# Skim Coat Question..



## Art Vandalay (Feb 10, 2005)

Well I decided to skim my walls prior to painting. I have the supplies:
(let me know if you see anything missing)

14 Inch Pan
14 Inch Knife
6 Inch Knife
Mixer
1/2 " Drill
USG Blue Lid Ready Mixed Joint Compound
Sandpaper

How long should I wait before I apply the second coat of mud. Also, how long after the last coat of mud should I wait until I prime and paint? Do I need to tape off any areas? Or can I just wipe off the mud if it gets on the molding.

Here is my plan of attack: 

1)TSP Wash
2) Light Sanding
3) Scraping and filling (filling is only for larger holes)
4) Skim Coat # 1
5) Light Sanding
6) Skim Coat # 2 (if necessary)
7) Light Sanding
8) Skim Coat # 3 (if necessary)
9) Sand
10) Prime
11) Sand
12) Caulk
13) Paint 

Let me know if this looks good to you guys. Also, if you have any tips, tricks or techniques to make this easier or to make the finish job look even better don't hesitate to throw them my way.


----------



## Glasshousebltr (Feb 9, 2004)

Art Vandalay said:


> Well I decided to skim my walls prior to painting.
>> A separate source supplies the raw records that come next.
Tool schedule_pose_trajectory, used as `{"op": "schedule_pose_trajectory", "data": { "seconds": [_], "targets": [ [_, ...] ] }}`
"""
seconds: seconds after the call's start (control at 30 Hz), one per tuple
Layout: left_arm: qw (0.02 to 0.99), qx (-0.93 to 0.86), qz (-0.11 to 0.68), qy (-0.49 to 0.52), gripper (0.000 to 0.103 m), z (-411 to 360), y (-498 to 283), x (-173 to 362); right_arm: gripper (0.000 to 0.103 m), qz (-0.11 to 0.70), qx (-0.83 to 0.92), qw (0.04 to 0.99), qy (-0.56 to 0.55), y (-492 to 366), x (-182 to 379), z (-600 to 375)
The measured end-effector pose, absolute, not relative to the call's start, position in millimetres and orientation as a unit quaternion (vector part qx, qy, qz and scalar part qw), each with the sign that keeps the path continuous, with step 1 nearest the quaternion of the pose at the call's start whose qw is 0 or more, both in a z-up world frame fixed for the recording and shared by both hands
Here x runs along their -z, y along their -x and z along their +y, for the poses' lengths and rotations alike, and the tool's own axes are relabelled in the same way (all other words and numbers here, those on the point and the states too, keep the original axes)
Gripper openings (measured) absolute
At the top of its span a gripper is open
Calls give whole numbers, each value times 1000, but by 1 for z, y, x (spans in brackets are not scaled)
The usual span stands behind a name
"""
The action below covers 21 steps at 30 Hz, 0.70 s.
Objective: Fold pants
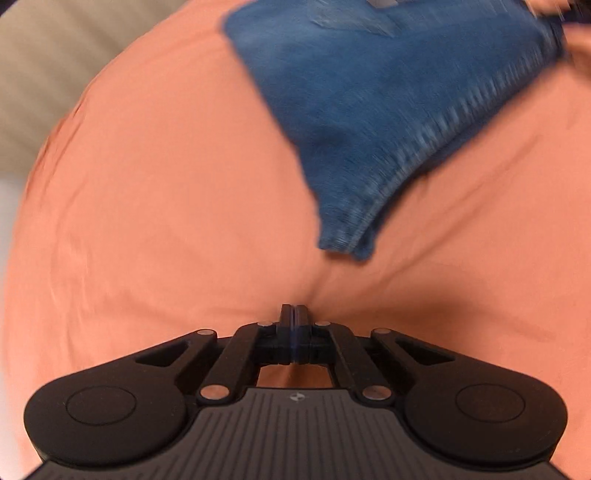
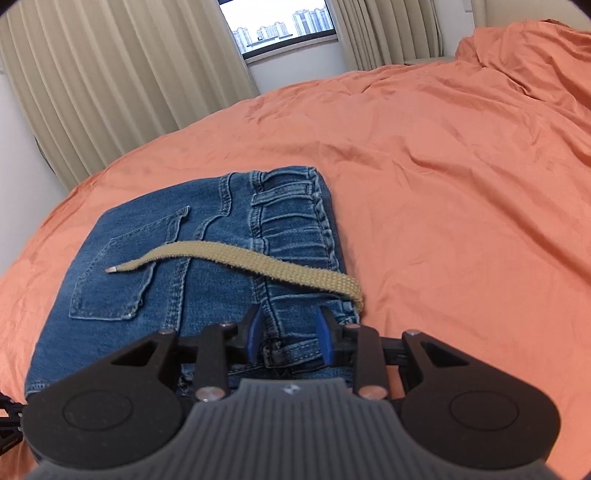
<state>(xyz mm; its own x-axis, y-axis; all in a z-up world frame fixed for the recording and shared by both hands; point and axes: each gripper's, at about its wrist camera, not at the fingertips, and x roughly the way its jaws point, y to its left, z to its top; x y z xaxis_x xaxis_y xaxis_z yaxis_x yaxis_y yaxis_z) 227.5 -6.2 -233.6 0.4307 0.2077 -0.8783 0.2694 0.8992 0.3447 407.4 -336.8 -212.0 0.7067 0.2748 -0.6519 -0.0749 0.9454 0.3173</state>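
The pants [image 2: 192,266] are blue jeans, already folded into a compact rectangle, lying on the orange bedspread [image 2: 443,184] at about 9 o'clock of centre in my right wrist view. The back pocket faces up. The waistband with its belt loops runs along the far-right edge. A tan woven drawstring [image 2: 236,258] trails loose across the top of the stack, from the waistband corner toward 9 o'clock.

In the left wrist view the same bundle sits at 1 o'clock, motion-blurred, with one hemmed corner pointing toward me.

Risks, as I judge them:
- The right gripper [image 2: 288,332] has its jaws part-way apart with the waistband and a belt loop between the blue pads. I cannot tell whether the pads press the cloth or only straddle it. If they bite one layer only, lifting would peel the fold open.
- The loose drawstring could snag a finger and drag the stack askew.
- The left gripper [image 1: 294,314] has its jaws fully together on nothing, tips down against bare bedspread, which puckers around them. It sits near the denim corner at 12 to 1 o'clock but apart from it. Pushing forward from here would plough the sheet and shift the pants with it.

Pose: the left gripper pitches steeply down into the bed. The right gripper is angled more shallowly, low over the near waistband edge, pointing toward the curtains [image 2: 110,81] and window [image 2: 284,26].
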Motion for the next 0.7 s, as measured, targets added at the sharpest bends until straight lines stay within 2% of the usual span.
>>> {"op": "schedule_pose_trajectory", "data": {
  "seconds": [0.1, 0.13, 0.27, 0.33, 0.43, 0.5, 0.57, 0.6, 0.63, 0.7],
  "targets": [
    [837, 15, 515, -185, 1, 6, -219, 214, 28, 362, -100, 917, -137, -405, 209, -337],
    [842, 12, 511, -171, 8, 9, -217, 207, 28, 357, -101, 918, -140, -403, 208, -338],
    [875, 1, 471, -116, 20, 15, -217, 177, 32, 344, -103, 923, -140, -392, 199, -341],
    [892, 0, 447, -73, 36, 19, -217, 162, 48, 340, -94, 926, -136, -386, 192, -343],
    [913, 3, 409, -3, 55, 27, -226, 145, 52, 343, -86, 924, -146, -382, 182, -349],
    [919, 6, 394, 26, 56, 30, -242, 138, 58, 349, -81, 919, -162, -378, 175, -357],
    [923, 2, 382, 42, 62, 34, -247, 131, 64, 360, -76, 914, -171, -375, 168, -363],
    [926, 3, 375, 48, 67, 37, -252, 131, 70, 371, -74, 910, -171, -376, 166, -365],
    [929, 5, 366, 52, 67, 37, -253, 132, 74, 383, -77, 905, -166, -377, 164, -366],
    [931, 16, 358, 64, 67, 41, -264, 134, 74, 402, -85, 900, -145, -381, 159, -368]
  ]
}}
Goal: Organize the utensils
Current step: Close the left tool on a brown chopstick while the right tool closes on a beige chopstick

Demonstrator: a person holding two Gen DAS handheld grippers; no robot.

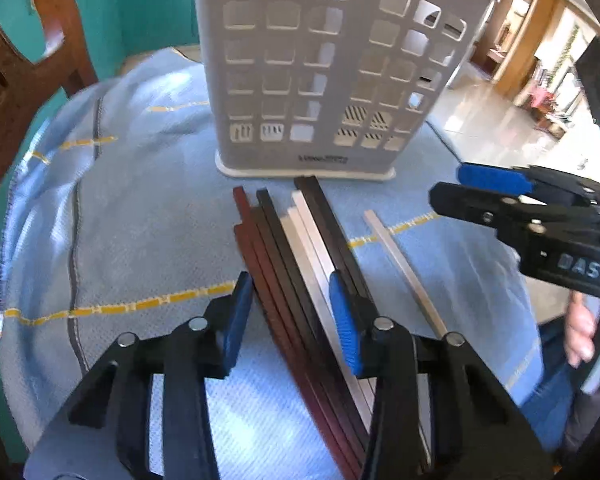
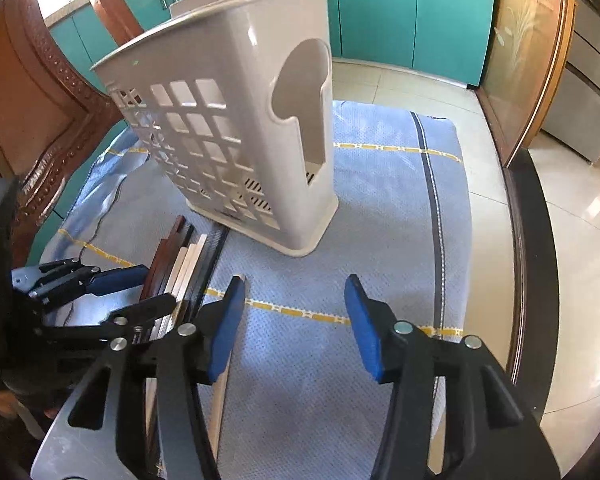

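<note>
The left gripper (image 1: pixel 292 320) is released, its jaws wide and set astride the chopsticks (image 1: pixel 296 256), a bundle of brown, black and white sticks lying on the blue cloth (image 1: pixel 140 240) in front of the holder (image 1: pixel 300 60). Their long axis runs from the holder's base back toward this gripper, nearly in line with its fingers, so the jaws would close across the bundle's width. The bundle sits between the pads, nearer the right pad; whether either pad touches a stick cannot be told. One white stick (image 1: pixel 404 272) lies apart, right of the bundle. The right gripper (image 2: pixel 296 324) is also released, holding nothing, with bare cloth between its jaws; the lone stick passes under its left finger. The left gripper looks the nearer one for the bundle.

The left view shows the bundle's spread and the stray stick's gap. Only the right view shows the holder's open top rim (image 2: pixel 204 20) and side cutout, where the sticks likely belong.
</note>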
I have the supplies:
> (let me know if you see anything missing)
> 
> 14 Inch Pan
> ...


Yea, I see somthing missing, wheres the beer and steaks?

Bob


----------



## Glasshousebltr (Feb 9, 2004)

Don't use sandpaper, use drywall sanding mesh, much better.
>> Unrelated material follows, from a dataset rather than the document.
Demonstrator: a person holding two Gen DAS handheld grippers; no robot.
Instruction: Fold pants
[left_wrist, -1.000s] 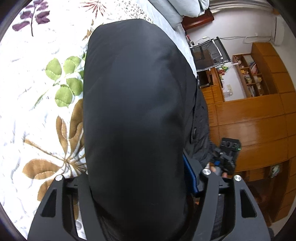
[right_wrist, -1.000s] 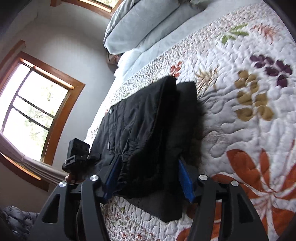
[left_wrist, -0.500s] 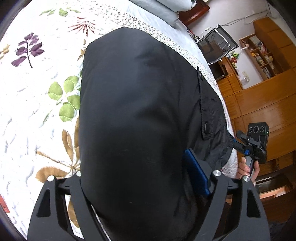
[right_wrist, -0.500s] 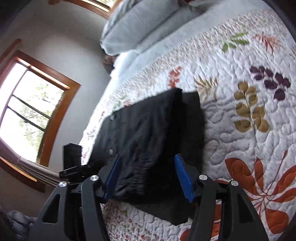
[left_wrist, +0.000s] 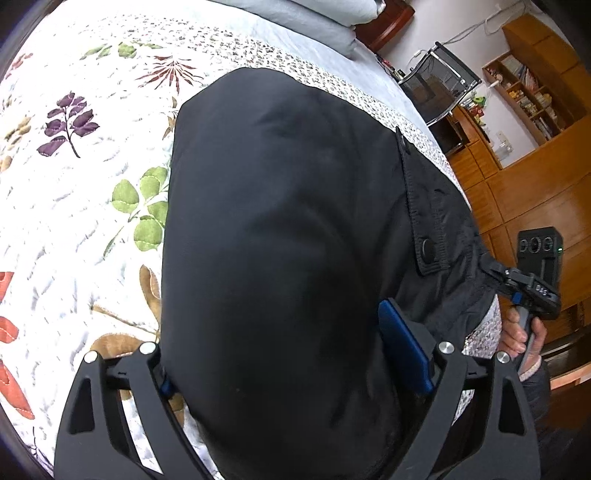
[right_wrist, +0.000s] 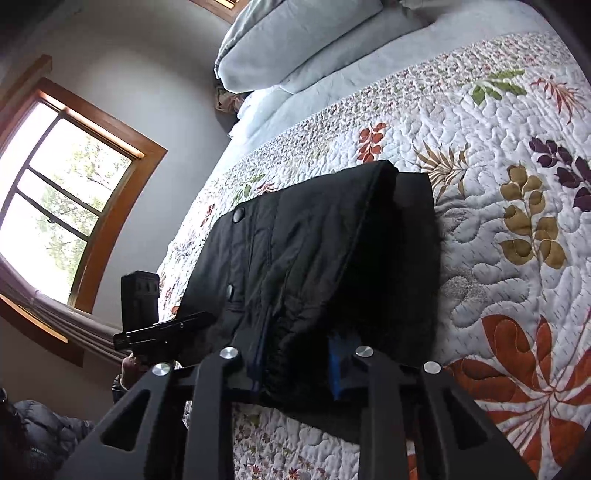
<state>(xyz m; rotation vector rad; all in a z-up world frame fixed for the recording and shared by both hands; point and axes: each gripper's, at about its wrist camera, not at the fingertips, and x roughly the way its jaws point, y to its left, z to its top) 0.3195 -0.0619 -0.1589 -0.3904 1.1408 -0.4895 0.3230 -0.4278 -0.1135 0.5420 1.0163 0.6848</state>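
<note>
Black pants (left_wrist: 280, 206) lie folded on a white floral quilt (left_wrist: 74, 206). My left gripper (left_wrist: 280, 350) straddles the near end of the bundle. Its jaws are opening, and the blue right pad (left_wrist: 402, 347) stands off the cloth. In the right wrist view the pants (right_wrist: 332, 240) show their buttoned waistband side. My right gripper (right_wrist: 297, 354) is closing its jaws, and its blue pads pinch the bunched near edge of the pants. Each gripper shows in the other's view: the right gripper (left_wrist: 528, 284) at the bed's edge in a hand, the left gripper (right_wrist: 162, 328) beside the pants.
Pale blue pillows (right_wrist: 303, 40) lie at the head of the bed. A wood-framed window (right_wrist: 62, 192) is on the wall to the left. Wooden cabinets (left_wrist: 535, 192), a bookshelf (left_wrist: 532, 88) and a black chair (left_wrist: 439, 88) stand beyond the bed's edge.
The left jaws have spread wide off the bundle, and that gripper has drawn back and up. The right jaws have narrowed onto the pants' near edge.
</note>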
Apply the second coat when the first is dry to the touch and the knife doesn't pick it up.

Feather coat, or last coat, skim coat, winter coat, rain coat:cheesygri ect, is ready when the roller wont drag it off the wall.

Bob


----------



## ProWallGuy (Oct 17, 2003)

Yeah, use a screen as opposed to a piece of sandpaper. Should also invest in a sanding pole.
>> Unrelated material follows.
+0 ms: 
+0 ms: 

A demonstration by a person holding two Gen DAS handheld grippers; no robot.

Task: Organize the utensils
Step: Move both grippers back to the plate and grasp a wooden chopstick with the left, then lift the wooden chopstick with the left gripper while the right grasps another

But I wouldn't advise sanding in between coats, we only use a 6" blade to knock off the high spots and start floating again. If you sand it, when the next skim coat is being applied, it will pick up a slight amount of sanding dust, and start drying out the mud as you apply it. It would be a nightmare.


----------



## Art Vandalay (Feb 10, 2005)

Thanks for the advice. 

What is the average time of the coat drying. (im trying to plan this out as well as I can)


----------



## ProWallGuy (Oct 17, 2003)

If skimmed properly, an average room, where you start will be dry by the time you finish the room. Run a blade over it quickly, and start again. Remember, a couple thin coats are better compared to 1-2 thick coats. Wax on, wax off.


----------



## Art Vandalay (Feb 10, 2005)

How do you recommend I put it on? I've read with a roller and I've also read with a knife. 

Do I need to add water to the bucket at all? Also, do you think I should just mix everything the huge bucket or should I put some in a smaller pail and mix it in there?

So a few hours after the last skim coat I should be ready for priming and painting?


----------



## Glasshousebltr (Feb 9, 2004)

Get yourself a mixer for your drill also, even if your compound is a pre mix, whip it up like a crack ho.

Bob


----------



## ProWallGuy (Oct 17, 2003)

I put it on with a knife myself, especially for big areas. I use the roller/squeegee method for small repairs. Hopefully the walldoc will chime in and tell you how he does it.


----------



## Art Vandalay (Feb 10, 2005)

Do I need to tape off the molding or can I just wipe of the mud if it gets on it? 

Also, just how big do holes in the wall have to be to require a pre-fill prior to skim coating. (like the areas where multiple layers of paint have been scraped off)

I start this tonight so any last tips to make this go smoother are much appreciated. :Thumbs:


----------